#### ASSIGNED TASK:
Give back the full listing as written. No pictures go with it.
====================
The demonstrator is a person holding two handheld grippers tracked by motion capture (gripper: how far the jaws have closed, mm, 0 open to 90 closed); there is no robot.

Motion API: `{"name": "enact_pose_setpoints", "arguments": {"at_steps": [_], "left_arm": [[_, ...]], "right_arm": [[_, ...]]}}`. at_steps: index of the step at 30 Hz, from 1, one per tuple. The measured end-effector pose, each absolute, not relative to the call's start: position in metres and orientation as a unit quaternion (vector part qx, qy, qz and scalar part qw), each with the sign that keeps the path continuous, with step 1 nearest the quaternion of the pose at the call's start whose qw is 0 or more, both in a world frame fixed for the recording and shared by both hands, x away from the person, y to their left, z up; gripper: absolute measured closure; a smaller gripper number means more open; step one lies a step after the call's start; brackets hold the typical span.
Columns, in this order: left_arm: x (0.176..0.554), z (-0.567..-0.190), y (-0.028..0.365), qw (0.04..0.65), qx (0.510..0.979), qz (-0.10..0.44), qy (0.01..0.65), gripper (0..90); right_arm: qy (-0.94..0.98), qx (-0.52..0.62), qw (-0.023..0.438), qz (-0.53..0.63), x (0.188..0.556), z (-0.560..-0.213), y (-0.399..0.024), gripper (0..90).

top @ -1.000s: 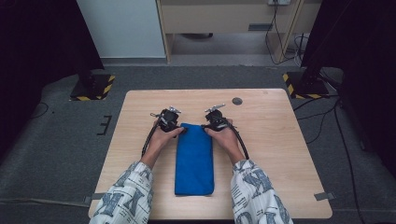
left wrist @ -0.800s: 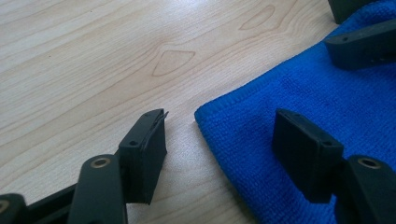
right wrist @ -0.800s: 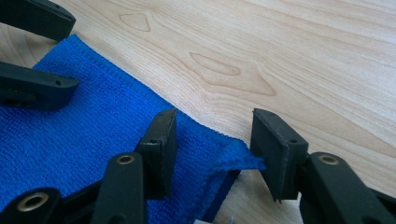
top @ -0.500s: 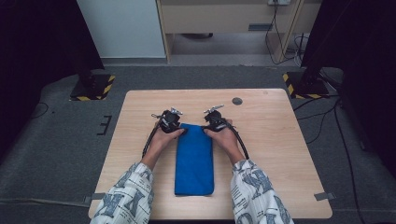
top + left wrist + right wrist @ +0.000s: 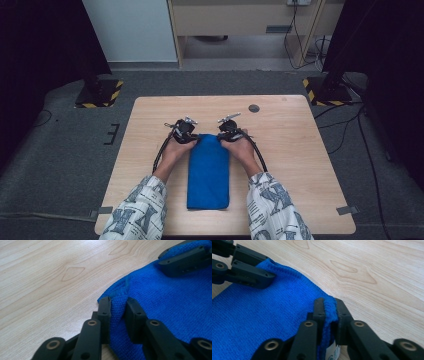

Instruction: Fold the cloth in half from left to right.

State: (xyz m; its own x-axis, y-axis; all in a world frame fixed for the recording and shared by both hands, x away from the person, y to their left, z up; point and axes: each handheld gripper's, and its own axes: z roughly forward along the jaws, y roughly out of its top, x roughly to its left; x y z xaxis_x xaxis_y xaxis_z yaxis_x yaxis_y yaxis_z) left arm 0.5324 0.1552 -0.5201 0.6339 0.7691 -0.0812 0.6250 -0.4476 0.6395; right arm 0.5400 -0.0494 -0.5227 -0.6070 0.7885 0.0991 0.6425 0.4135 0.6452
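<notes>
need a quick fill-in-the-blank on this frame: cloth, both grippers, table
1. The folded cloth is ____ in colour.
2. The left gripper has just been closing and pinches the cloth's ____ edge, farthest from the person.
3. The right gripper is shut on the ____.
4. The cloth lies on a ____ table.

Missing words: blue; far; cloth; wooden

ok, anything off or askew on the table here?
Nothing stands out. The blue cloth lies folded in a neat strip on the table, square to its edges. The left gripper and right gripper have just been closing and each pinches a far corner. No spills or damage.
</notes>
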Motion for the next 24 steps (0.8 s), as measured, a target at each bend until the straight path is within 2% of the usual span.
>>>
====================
#### RESPONSE BOX:
The demonstrator is a person holding two handheld grippers tracked by motion capture (gripper: how far the jaws have closed, mm, 0 open to 90 closed); there is no robot.

Motion API: `{"name": "enact_pose_setpoints", "arguments": {"at_steps": [_], "left_arm": [[_, ...]], "right_arm": [[_, ...]]}}`. at_steps: index of the step at 30 Hz, from 1, one per tuple. The measured end-effector pose, each absolute, not relative to the call's start: position in metres and orientation as a unit quaternion (vector part qx, qy, qz and scalar part qw), each with the sign that keeps the path continuous, with step 1 nearest the quaternion of the pose at the call's start whose qw is 0 or more, both in a world frame fixed for the recording and shared by both hands, x away from the person, y to their left, z up; gripper: absolute measured closure; a smaller gripper number means more open; step one lies a step after the call's start; brackets hold the typical span.
Columns, in this order: left_arm: x (0.176..0.554), z (-0.567..-0.190), y (-0.028..0.365), qw (0.04..0.65), qx (0.510..0.979), qz (-0.10..0.44), qy (0.01..0.65), gripper (0..90); right_arm: qy (-0.94..0.98), qx (-0.52..0.62), qw (-0.023..0.438), qz (-0.53..0.63), x (0.188..0.556), z (-0.560..-0.213), y (-0.399..0.024), gripper (0..90).

top @ -1.000s: 
left wrist @ -0.800s: 
right wrist @ -0.800s: 
top @ -0.500s: 
top + left wrist + right wrist @ +0.000s: 

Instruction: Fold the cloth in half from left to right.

State: (xyz m; its own x-axis, y-axis; all in a world frame fixed for the recording and shared by both hands, x away from the person, y to their left, z up; point and axes: each handheld gripper's, and its own axes: z roughly forward along the jaws, y roughly out of its top, x roughly to its left; x y z xaxis_x xaxis_y xaxis_z yaxis_x yaxis_y yaxis_z) left arm 0.5324 0.1552 -0.5201 0.6339 0.7691 -0.0812 0.6250 -0.4476 0.6395; right arm 0.5400 -0.0494 -0.5227 -0.6070 0.7885 0.0991 0.6425 0.4135 0.6452
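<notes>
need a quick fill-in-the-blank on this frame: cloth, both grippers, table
1. The folded cloth is ____ in colour.
2. The left gripper has just been closing and pinches the cloth's ____ edge, farthest from the person.
3. The right gripper is shut on the ____.
4. The cloth lies on a ____ table.

Missing words: blue; far; cloth; wooden

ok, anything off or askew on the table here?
Nothing stands out. The blue cloth lies folded in a neat strip on the table, square to its edges. The left gripper and right gripper have just been closing and each pinches a far corner. No spills or damage.
</notes>
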Motion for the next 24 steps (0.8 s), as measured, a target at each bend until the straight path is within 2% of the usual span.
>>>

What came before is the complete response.